CPU utilization while running GPU OpenCL applications is a problem for NVidia as well as Intel. The application uses only asynchronous kernel and memory copy functions but the driver "overrides" and decides to block anyway. One "hack" suggested by NVidia was to create allocate a large number of command queues so that the driver would think it should use the actual asynchronous calls, but that has not worked for me. If it wasn't driver related, then why would the same application work fine on AMD GPUs? So, write your local Intel developer and ask them why their driver needs CPU time to run asynchronous OpenCL kernels. You would think it would work properly with NVidia GPUs since OpenCL came from them. Nope. NVidia can't even follow their own specs properly. And it they can't, why should Intel? AMD isn't off the hook though. While their driver does async properly, it won't always compile the app properly. Maybe they should be renamed from NVidia, Intel and AMD to Larry, Moe, and Curly!

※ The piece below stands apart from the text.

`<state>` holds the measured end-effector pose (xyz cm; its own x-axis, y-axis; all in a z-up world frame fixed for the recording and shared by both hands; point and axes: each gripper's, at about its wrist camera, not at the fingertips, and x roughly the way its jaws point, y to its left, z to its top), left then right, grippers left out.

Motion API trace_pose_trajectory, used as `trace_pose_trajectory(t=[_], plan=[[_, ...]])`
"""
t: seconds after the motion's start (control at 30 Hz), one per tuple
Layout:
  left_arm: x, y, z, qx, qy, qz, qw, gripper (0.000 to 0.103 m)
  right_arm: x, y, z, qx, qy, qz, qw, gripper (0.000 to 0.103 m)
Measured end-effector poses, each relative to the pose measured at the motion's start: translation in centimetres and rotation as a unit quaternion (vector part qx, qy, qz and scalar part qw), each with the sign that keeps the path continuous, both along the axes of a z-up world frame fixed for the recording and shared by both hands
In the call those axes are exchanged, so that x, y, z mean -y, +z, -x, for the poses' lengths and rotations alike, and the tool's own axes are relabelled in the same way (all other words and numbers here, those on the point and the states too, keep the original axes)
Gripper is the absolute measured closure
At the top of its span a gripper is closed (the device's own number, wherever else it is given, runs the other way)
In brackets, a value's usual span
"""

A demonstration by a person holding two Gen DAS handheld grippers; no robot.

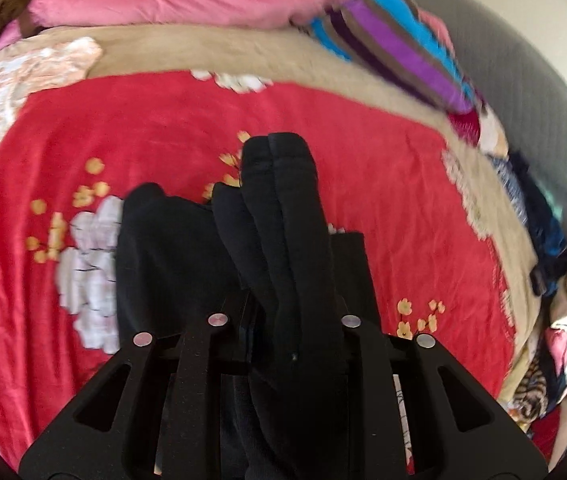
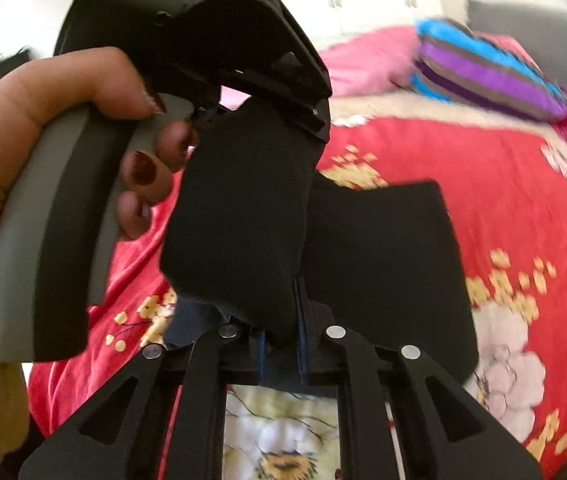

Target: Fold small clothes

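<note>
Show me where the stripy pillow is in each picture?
Left wrist view: the stripy pillow lies at the upper right, on the far edge of the bed.
Right wrist view: the stripy pillow is at the upper right too, beside the pink pillow.
Shared landmark: the red flowered blanket.

Small black soft-knit garment (image 1: 279, 216), bunched into thick lengthwise folds, lifted above the red flowered blanket. One end pinched, the other rising in a rounded tip. From the right wrist view (image 2: 243, 208), a dark, limp, doubled-over mass.
</note>
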<state>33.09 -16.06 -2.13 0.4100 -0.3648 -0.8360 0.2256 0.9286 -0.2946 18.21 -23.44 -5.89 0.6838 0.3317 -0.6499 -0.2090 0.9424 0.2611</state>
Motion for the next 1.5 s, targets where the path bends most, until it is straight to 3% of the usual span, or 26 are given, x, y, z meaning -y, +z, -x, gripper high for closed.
trace_pose_trajectory(t=[0.17,0.27,0.33,0.37,0.4,0.53,0.6,0.7,0.93,1.07,1.23,1.5], plan=[[3.2,-1.9,-0.5,-0.034,-0.019,-0.017,0.9991,0.073,2.4,-1.5,0.4,-0.047,-0.032,-0.032,0.998,0.092],[4.0,-2.3,-0.4,-0.04,-0.023,-0.026,0.9986,0.069,3.3,-2.1,0.9,-0.064,-0.041,-0.049,0.996,0.092],[3.8,-1.9,-0.1,-0.035,-0.025,0.002,0.9991,0.05,3.4,-2.2,1.2,-0.07,-0.043,-0.053,0.995,0.092],[3.5,-1.6,0.0,-0.036,-0.025,0.028,0.9986,0.028,3.5,-2.4,1.2,-0.077,-0.044,-0.052,0.995,0.092],[3.3,-1.2,0.0,-0.037,-0.025,0.045,0.998,0.024,3.8,-2.8,1.2,-0.087,-0.049,-0.055,0.993,0.092],[2.8,1.1,0.7,0.016,-0.015,0.029,0.9993,0.025,5.6,-3.7,1.8,-0.125,-0.072,-0.095,0.985,0.09],[1.2,2.3,1.3,0.041,0.002,0.033,0.9986,0.025,6.7,-3.6,2.3,-0.133,-0.084,-0.102,0.982,0.085],[-1.0,3.1,2.6,0.07,0.021,0.007,0.9973,0.025,8.3,-3.1,3.3,-0.139,-0.108,-0.12,0.977,0.077],[-5.7,3.4,7.8,0.138,0.047,-0.042,0.9885,0.025,10.8,0.5,3.4,-0.07,-0.141,-0.13,0.979,0.076],[-7.4,3.0,9.5,0.147,0.06,-0.043,0.9864,0.024,10.8,3.1,1.4,-0.03,-0.119,-0.085,0.989,0.06],[-7.7,1.9,10.9,0.161,0.057,-0.071,0.9828,0.023,9.4,4.6,-0.6,0.002,-0.075,-0.027,0.997,0.05],[-7.9,-0.4,10.9,0.15,0.05,-0.079,0.9843,0.023,10.0,3.8,-4.4,-0.025,-0.037,-0.042,0.998,0.04]])
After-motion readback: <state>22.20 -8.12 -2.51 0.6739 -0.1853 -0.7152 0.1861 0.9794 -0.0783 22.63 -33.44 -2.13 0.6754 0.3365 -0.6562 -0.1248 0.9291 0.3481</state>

Unfortunately, has absolutely no idea what that "kernels per reduction" does in his app. So hard to comment how it would change load.
regarding many queues - this didn't work for me either. I tried to create smth like 20 queues - not change in app behavior was detected. Unlike Slicker I use simpler approach most of time, synchronous launches vs async ones... but looks like going to async will not help either.

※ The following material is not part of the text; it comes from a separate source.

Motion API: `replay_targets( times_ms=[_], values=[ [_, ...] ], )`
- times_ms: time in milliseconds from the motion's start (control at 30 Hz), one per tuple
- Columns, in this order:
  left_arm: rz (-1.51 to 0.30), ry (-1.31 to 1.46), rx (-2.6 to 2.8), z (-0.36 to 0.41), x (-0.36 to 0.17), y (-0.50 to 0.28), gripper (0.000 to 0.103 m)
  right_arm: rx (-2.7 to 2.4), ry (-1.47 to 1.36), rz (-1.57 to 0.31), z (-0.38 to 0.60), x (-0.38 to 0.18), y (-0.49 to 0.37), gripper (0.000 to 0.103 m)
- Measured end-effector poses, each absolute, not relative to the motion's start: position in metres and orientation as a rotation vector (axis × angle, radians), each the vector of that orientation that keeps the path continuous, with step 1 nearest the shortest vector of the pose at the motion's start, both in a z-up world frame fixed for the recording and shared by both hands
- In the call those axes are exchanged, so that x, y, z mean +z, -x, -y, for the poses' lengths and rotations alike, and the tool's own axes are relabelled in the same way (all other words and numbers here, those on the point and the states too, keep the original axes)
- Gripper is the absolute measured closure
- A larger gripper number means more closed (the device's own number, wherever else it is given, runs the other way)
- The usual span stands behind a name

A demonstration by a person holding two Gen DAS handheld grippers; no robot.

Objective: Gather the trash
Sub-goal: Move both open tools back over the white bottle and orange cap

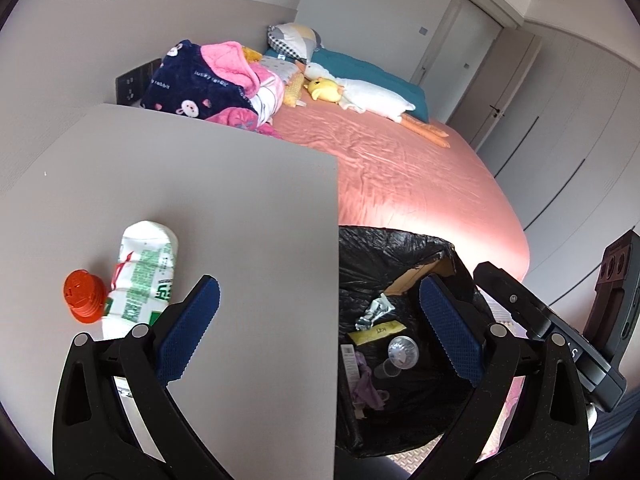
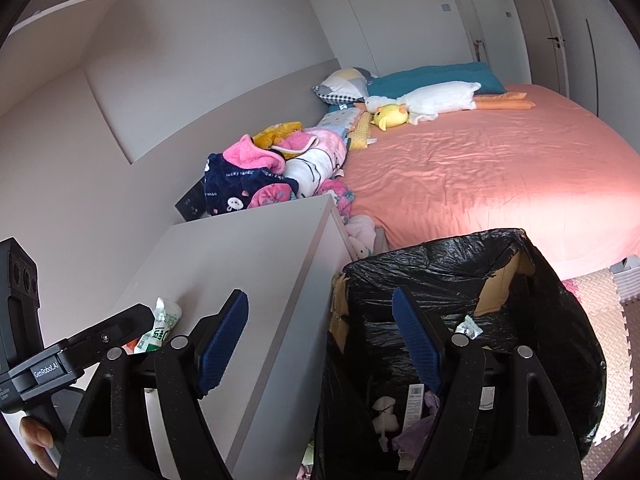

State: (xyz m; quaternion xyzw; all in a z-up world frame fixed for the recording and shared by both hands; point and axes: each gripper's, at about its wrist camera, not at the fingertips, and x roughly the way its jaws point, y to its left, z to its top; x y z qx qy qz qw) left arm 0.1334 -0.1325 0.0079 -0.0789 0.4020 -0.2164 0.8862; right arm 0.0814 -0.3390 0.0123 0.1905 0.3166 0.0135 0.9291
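A crumpled white and green pouch (image 1: 140, 276) with an orange screw cap (image 1: 83, 296) lies on the grey nightstand top (image 1: 200, 200), just left of my left gripper's left finger. My left gripper (image 1: 320, 312) is open and empty, straddling the nightstand's right edge and the bin. The cardboard bin lined with a black bag (image 1: 384, 256) stands beside the nightstand and holds wrappers, a clear cup lid and purple scraps. My right gripper (image 2: 320, 332) is open and empty above the bin (image 2: 560, 320) and nightstand edge. The pouch also shows in the right wrist view (image 2: 162, 324).
A bed with a salmon sheet (image 2: 480, 168) lies behind the bin, with a pile of blankets (image 2: 276, 176), pillows and plush toys (image 2: 424, 106) at its head. Foam floor mats (image 2: 612, 312) lie right of the bin. Wardrobe doors (image 1: 520, 92) line the far wall.
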Motion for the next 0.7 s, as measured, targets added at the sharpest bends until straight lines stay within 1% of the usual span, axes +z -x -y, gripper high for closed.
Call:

If we start to share Intel OpenCL experience here, I would like to discuss another issue I have with SETI iGPU AP. Loss of precision.
Looks like this app produces slightly different results and more often lead to inconclusives. So far I tracked it to FFT call that results in FFT with ALL values slightly bigger that reference array (AMD implementation was used as reference it validates with CPU stock most of time). Such non-random deviation in same side surely will lead to deviation in final result but where this systematic shift appears first time not quite clear.
What about Einstein's Intel app validation? Any issues over same app for AMD/NV ?
If we start to share Intel OpenCL experience here, I would like to discuss another issue I have with SETI iGPU AP.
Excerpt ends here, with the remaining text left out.